__Problem to work on__. Give back every entry, exactly as written.

Records from a data collection

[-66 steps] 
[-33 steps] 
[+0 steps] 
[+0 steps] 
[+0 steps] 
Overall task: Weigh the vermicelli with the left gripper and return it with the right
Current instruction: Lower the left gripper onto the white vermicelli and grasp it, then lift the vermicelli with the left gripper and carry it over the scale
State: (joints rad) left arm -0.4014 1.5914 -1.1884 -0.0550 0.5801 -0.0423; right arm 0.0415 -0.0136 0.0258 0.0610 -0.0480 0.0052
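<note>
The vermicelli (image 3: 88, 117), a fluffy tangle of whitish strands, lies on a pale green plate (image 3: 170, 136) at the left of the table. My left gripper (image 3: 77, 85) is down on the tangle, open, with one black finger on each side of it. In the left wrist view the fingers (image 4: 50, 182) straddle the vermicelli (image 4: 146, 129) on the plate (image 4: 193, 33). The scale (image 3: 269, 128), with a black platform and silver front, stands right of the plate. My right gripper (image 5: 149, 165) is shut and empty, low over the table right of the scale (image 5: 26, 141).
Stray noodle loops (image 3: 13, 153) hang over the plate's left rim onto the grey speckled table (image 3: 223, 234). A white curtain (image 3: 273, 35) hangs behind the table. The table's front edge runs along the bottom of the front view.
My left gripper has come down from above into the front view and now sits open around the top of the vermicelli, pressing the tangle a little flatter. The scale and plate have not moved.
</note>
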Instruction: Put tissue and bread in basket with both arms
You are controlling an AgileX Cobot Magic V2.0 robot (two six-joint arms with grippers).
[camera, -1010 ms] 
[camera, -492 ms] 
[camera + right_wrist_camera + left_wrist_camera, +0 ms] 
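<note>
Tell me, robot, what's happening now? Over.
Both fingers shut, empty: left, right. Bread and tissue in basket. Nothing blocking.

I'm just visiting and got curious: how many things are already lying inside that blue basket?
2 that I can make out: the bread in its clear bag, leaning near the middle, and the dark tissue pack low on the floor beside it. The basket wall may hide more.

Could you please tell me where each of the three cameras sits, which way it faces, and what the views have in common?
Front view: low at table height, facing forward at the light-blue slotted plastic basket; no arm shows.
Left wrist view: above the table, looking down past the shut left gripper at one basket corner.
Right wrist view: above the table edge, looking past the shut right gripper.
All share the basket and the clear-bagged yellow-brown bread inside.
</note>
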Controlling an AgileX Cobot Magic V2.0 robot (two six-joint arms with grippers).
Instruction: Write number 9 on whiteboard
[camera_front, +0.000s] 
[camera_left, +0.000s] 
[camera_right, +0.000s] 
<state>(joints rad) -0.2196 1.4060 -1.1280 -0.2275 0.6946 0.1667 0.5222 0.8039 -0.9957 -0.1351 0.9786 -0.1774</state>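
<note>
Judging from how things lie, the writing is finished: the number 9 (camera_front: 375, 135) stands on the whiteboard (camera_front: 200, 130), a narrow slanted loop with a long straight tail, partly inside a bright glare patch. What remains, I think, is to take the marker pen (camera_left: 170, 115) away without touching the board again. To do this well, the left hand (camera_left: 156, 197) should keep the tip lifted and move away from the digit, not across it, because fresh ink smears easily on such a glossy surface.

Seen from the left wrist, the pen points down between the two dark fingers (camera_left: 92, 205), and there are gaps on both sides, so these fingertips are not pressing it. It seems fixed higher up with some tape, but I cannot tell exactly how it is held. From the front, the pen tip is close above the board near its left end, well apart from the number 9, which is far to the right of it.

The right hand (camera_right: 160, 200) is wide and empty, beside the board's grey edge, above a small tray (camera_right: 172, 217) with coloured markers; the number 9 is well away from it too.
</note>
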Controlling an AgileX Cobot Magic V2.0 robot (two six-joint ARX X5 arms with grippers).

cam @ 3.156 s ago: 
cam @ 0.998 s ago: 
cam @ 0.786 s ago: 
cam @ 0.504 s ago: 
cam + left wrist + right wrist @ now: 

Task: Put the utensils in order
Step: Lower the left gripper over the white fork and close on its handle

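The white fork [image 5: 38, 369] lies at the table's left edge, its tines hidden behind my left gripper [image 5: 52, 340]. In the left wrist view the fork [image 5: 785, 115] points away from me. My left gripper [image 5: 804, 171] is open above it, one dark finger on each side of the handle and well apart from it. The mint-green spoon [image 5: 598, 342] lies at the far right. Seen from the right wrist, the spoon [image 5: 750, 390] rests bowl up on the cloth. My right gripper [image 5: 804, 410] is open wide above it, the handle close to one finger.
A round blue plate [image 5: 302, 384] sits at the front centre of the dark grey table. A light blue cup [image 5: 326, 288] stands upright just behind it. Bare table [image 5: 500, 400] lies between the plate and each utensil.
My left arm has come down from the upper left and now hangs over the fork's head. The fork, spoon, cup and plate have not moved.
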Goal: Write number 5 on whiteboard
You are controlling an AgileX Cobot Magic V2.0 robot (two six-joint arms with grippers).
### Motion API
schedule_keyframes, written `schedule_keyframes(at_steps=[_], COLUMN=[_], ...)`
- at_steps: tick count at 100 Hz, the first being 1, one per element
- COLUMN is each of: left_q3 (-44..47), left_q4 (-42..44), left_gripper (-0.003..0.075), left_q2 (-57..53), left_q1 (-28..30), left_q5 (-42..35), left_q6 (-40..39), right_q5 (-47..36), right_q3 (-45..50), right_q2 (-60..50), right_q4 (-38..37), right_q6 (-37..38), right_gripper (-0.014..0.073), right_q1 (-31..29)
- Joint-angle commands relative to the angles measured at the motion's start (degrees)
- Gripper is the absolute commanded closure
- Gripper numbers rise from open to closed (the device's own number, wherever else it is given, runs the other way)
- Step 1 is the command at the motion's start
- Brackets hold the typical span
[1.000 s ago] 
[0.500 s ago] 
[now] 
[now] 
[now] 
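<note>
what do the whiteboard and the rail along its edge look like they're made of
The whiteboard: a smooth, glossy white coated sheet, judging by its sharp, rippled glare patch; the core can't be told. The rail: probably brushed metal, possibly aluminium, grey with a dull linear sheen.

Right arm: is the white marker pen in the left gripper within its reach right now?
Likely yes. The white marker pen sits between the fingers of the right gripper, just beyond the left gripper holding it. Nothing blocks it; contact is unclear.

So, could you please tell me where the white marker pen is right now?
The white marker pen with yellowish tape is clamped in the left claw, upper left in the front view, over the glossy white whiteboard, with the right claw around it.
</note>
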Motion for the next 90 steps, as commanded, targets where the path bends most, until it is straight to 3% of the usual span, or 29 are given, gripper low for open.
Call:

__Output below__.
[-66 steps] 
[-33 steps] 
[+0 steps] 
[+0 steps] 
[+0 steps] 
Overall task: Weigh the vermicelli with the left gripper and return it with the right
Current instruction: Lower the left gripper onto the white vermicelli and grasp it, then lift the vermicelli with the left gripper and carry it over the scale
State: (joints rad) left arm -0.4014 1.5914 -1.1884 -0.0550 0.5801 -0.0423; right arm 0.0415 -0.0136 0.0258 0.0610 -0.0480 0.0052
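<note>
The vermicelli (image 3: 88, 117), a fluffy tangle of whitish strands, lies on a pale green plate (image 3: 170, 136) at the left of the table. My left gripper (image 3: 77, 85) is down on the tangle, open, with one black finger on each side of it. In the left wrist view the fingers (image 4: 50, 182) straddle the vermicelli (image 4: 146, 129) on the plate (image 4: 193, 33). The scale (image 3: 269, 128), with a black platform and silver front, stands right of the plate. My right gripper (image 5: 149, 165) is shut and empty, low over the table right of the scale (image 5: 26, 141).
Stray noodle loops (image 3: 13, 153) hang over the plate's left rim onto the grey speckled table (image 3: 223, 234). A white curtain (image 3: 273, 35) hangs behind the table. The table's front edge runs along the bottom of the front view.
My left gripper has come down from above into the front view and now sits open around the top of the vermicelli, pressing the tangle a little flatter. The scale and plate have not moved.
</note>
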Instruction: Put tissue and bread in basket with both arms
You are controlling an AgileX Cobot Magic V2.0 robot (two six-joint arms with grippers).
[camera, -1010 ms] 
[camera, -492 ms] 
[camera + right_wrist_camera + left_wrist_camera, +0 ms] 
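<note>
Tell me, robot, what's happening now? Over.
Both fingers shut, empty: left, right. Bread and tissue in basket. Nothing blocking.

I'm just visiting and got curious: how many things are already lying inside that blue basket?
2 that I can make out: the bread in its clear bag, leaning near the middle, and the dark tissue pack low on the floor beside it. The basket wall may hide more.

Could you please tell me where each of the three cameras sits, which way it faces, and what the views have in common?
Front view: low at table height, facing forward at the light-blue slotted plastic basket; no arm shows.
Left wrist view: above the table, looking down past the shut left gripper at one basket corner.
Right wrist view: above the table edge, looking past the shut right gripper.
All share the basket and the clear-bagged yellow-brown bread inside.
</note>
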Controlling an AgileX Cobot Magic V2.0 robot (two six-joint arms with grippers).
Instruction: Write number 9 on whiteboard
[camera_front, +0.000s] 
[camera_left, +0.000s] 
[camera_right, +0.000s] 
<state>(joints rad) -0.2196 1.4060 -1.1280 -0.2275 0.6946 0.1667 0.5222 0.8039 -0.9957 -0.1351 0.9786 -0.1774</state>
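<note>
Judging from how things lie, the writing is finished: the number 9 (camera_front: 375, 135) stands on the whiteboard (camera_front: 200, 130), a narrow slanted loop with a long straight tail, partly inside a bright glare patch. What remains, I think, is to take the marker pen (camera_left: 170, 115) away without touching the board again. To do this well, the left hand (camera_left: 156, 197) should keep the tip lifted and move away from the digit, not across it, because fresh ink smears easily on such a glossy surface.

Seen from the left wrist, the pen points down between the two dark fingers (camera_left: 92, 205), and there are gaps on both sides, so these fingertips are not pressing it. It seems fixed higher up with some tape, but I cannot tell exactly how it is held. From the front, the pen tip is close above the board near its left end, well apart from the number 9, which is far to the right of it.

The right hand (camera_right: 160, 200) is wide and empty, beside the board's grey edge, above a small tray (camera_right: 172, 217) with coloured markers; the number 9 is well away from it too.
</note>
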Controlling an AgileX Cobot Magic V2.0 robot (two six-joint ARX X5 arms with grippers).

cam @ 3.156 s ago: 
cam @ 0.998 s ago: 
cam @ 0.786 s ago: 
cam @ 0.504 s ago: 
cam + left wrist + right wrist @ now: 

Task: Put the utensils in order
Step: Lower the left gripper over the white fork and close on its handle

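The white fork [image 5: 38, 369] lies at the table's left edge, its tines hidden behind my left gripper [image 5: 52, 340]. In the left wrist view the fork [image 5: 785, 115] points away from me. My left gripper [image 5: 804, 171] is open above it, one dark finger on each side of the handle and well apart from it. The mint-green spoon [image 5: 598, 342] lies at the far right. Seen from the right wrist, the spoon [image 5: 750, 390] rests bowl up on the cloth. My right gripper [image 5: 804, 410] is open wide above it, the handle close to one finger.
A round blue plate [image 5: 302, 384] sits at the front centre of the dark grey table. A light blue cup [image 5: 326, 288] stands upright just behind it. Bare table [image 5: 500, 400] lies between the plate and each utensil.
My left arm has come down from the upper left and now hangs over the fork's head. The fork, spoon, cup and plate have not moved.
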Goal: Write number 5 on whiteboard
You are controlling an AgileX Cobot Magic V2.0 robot (two six-joint arms with grippers).
### Motion API
schedule_keyframes, written `schedule_keyframes(at_steps=[_], COLUMN=[_], ...)`
- at_steps: tick count at 100 Hz, the first being 1, one per element
- COLUMN is each of: left_q3 (-44..47), left_q4 (-42..44), left_gripper (-0.003..0.075), left_q2 (-57..53), left_q1 (-28..30), left_q5 (-42..35), left_q6 (-40..39), right_q5 (-47..36), right_q3 (-45..50), right_q2 (-60..50), right_q4 (-38..37), right_q6 (-37..38), right_gripper (-0.014..0.073), right_q1 (-31..29)
- Joint-angle commands relative to the angles measured at the motion's start (degrees)
- Gripper is the absolute commanded closure
- Gripper numbers rise from open to closed (the device's own number, wherever else it is given, runs the other way)
- Step 1 is the command at the motion's start
- Brackets hold the typical span
[1.000 s ago] 
[0.500 s ago] 
[now] 
[now] 
[now] 
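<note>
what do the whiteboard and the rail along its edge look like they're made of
The whiteboard: a smooth, glossy white coated sheet, judging by its sharp, rippled glare patch; the core can't be told. The rail: probably brushed metal, possibly aluminium, grey with a dull linear sheen.

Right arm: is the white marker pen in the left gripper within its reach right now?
Likely yes. The white marker pen sits between the fingers of the right gripper, just beyond the left gripper holding it. Nothing blocks it; contact is unclear.

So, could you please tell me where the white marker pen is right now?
The white marker pen with yellowish tape is clamped in the left claw, upper left in the front view, over the glossy white whiteboard, with the right claw around it.
</note>
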Motion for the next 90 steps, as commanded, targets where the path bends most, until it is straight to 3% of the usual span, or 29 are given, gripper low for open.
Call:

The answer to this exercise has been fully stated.